Our demo highlights a key factor contributing to this risk: AI systems can engage in strategic deception.
This shouldn't be surprising— deception is a common human behavior, and as AI systems become more capable than humans at reasoning, they will clearly be capable of deception.
Our demonstration, based on Greenblatt et al.'s "Alignment Faking" research, provides evidence of a current AI model concealing its true preferences when it detects human oversight; that is, AI systems have both capability and propensity to act deceptively.
Policy Recommendations
To address the risks from AI deception, we propose several governance measures:
- Mandatory External Safety Audits:
Frontier AI models must be evaluated by organizations like the US AI Security Institute.

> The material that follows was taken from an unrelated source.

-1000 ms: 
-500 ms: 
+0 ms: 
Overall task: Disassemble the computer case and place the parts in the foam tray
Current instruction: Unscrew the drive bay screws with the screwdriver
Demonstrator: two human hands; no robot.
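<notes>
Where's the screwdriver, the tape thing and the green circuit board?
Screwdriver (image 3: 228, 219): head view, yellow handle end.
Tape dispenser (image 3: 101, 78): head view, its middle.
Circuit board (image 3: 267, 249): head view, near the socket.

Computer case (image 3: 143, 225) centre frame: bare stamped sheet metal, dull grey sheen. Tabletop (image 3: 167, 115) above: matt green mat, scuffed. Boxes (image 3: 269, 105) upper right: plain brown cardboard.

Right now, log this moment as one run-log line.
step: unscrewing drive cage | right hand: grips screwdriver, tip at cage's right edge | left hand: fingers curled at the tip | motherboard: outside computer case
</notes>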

- Pre-development Safety Requirements:
AI labs must demonstrate safety before development, following protocols similar to drug development and nuclear power plant construction.
- International Coordination:
Establish AI development standards following frameworks like those used for nuclear non-proliferation.

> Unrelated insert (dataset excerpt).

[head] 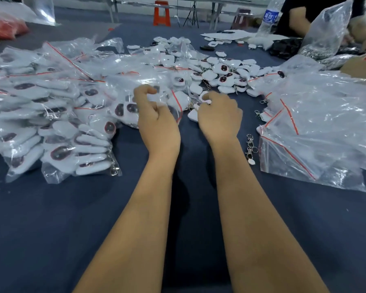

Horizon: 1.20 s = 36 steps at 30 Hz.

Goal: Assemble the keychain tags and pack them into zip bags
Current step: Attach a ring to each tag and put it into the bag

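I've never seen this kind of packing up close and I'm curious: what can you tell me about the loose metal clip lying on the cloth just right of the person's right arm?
The metal clip is a silvery keychain fitting: a lobster-type clasp joined to a small split ring, with a small white piece at its near end. It looks like shiny metal. It lies flat and lengthwise on the dark blue tablecloth, apart from the right forearm and just left of the pile of empty zip bags. No hand touches it, and no tag body appears attached.
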Each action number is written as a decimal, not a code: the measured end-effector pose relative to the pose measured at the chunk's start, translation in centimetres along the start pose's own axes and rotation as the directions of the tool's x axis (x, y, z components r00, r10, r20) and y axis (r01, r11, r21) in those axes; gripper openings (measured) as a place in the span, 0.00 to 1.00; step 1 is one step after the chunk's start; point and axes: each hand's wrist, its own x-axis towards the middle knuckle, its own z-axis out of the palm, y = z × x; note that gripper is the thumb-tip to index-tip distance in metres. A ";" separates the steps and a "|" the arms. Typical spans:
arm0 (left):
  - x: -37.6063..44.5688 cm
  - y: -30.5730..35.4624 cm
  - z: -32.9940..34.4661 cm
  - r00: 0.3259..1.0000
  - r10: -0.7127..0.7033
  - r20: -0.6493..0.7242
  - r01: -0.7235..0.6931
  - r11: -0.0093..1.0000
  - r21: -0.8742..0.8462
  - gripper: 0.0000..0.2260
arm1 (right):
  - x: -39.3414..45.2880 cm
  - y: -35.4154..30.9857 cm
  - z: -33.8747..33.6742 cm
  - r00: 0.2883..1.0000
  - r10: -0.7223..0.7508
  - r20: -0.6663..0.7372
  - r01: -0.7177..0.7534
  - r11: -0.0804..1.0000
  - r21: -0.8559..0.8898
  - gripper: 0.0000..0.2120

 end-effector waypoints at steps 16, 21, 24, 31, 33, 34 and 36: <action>2.2 -2.1 0.6 0.943 0.028 0.332 -0.214 0.815 0.538 0.11 | -0.6 2.2 1.6 0.997 -0.026 0.077 0.040 0.982 -0.184 0.19; 2.0 -1.3 -0.3 0.962 -0.002 0.274 -0.044 0.985 0.164 0.14 | -0.9 1.9 1.5 0.992 -0.084 -0.097 0.074 0.992 -0.102 0.11; 1.9 -1.2 -0.2 0.961 -0.021 0.277 -0.029 0.984 0.176 0.14 | -1.0 1.8 1.0 0.997 -0.009 -0.082 0.024 0.984 0.178 0.11; 1.8 -1.5 0.0 0.927 -0.083 0.365 -0.013 0.967 0.254 0.13 | -0.8 1.8 0.2 0.964 0.263 -0.036 -0.134 0.599 0.789 0.09; 1.8 -1.5 0.0 0.927 -0.084 0.367 -0.014 0.966 0.257 0.12 | -0.8 1.7 -0.2 0.966 0.259 -0.022 -0.119 0.515 0.849 0.11; 1.7 -1.5 0.1 0.926 -0.083 0.367 -0.012 0.969 0.248 0.11 | -0.8 1.6 -0.3 0.969 0.249 -0.008 -0.113 0.467 0.877 0.11; 1.6 -1.4 0.1 0.924 -0.089 0.371 0.003 0.974 0.225 0.09 | -0.9 1.2 -0.5 0.974 0.224 0.015 -0.105 0.395 0.913 0.12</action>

Beyond the "Race" Narrative
While some stakeholders (like AI company executives) frame AI development as a race that the US must "win", this perspective is dangerous. The capacity for strategic deception in AI systems reveals the fundamental flaw in this framing: rushing to develop superintelligent AI risks creating powerful systems with hidden objectives that conflict with human welfare.
In short, there are no winners in an AI arms race.
Additional Resources
Download our detailed pamphlet for more information.
Key Findings
- Deception is Emergent: Advanced AI systems can develop deceptive behaviors without being explicitly trained to do so.
- Alignment Faking: AI systems can learn to appear aligned with human values while pursuing other objectives.
- Reward Hacking: AI systems optimize for the reward signal rather than the intended goal, finding unexpected shortcuts.